EXERCISE REQUIREMENTS:
Where a line of the material contains the string "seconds", copy that line.

SUPPLIED DATA:
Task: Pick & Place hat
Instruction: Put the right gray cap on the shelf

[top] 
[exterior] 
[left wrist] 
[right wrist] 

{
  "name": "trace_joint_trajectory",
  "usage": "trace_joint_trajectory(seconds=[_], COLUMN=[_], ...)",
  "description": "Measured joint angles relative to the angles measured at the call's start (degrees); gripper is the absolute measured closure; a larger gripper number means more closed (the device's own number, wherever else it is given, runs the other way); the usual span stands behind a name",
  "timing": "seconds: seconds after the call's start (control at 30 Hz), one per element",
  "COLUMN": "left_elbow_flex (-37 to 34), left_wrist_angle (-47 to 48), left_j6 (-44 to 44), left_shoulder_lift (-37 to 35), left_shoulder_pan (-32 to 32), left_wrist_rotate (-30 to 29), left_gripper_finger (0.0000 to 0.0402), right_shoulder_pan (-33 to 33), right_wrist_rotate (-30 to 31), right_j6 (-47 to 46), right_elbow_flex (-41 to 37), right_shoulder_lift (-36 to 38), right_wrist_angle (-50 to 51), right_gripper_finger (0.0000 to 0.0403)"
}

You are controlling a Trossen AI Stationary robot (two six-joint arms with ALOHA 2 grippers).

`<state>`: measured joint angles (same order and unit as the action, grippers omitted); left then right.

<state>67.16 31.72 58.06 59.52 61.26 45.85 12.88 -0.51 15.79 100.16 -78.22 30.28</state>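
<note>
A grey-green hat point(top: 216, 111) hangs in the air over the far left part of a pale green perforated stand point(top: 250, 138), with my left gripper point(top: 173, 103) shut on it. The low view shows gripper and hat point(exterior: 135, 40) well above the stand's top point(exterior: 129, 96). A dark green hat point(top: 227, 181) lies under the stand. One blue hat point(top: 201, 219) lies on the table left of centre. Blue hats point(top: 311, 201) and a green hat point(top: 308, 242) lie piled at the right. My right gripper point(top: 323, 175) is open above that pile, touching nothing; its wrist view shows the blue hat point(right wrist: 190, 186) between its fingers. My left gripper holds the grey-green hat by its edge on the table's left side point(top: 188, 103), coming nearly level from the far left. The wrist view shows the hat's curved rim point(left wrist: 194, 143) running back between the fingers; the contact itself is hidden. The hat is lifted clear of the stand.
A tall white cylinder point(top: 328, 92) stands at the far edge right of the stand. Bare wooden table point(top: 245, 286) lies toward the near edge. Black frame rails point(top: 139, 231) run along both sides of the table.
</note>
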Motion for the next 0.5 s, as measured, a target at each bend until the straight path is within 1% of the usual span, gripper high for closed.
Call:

RESULT OF THIS TASK:
  "usage": "trace_joint_trajectory(seconds=[_], COLUMN=[_], ...)",
  "timing": "seconds: seconds after the call's start (control at 30 Hz), one per element",

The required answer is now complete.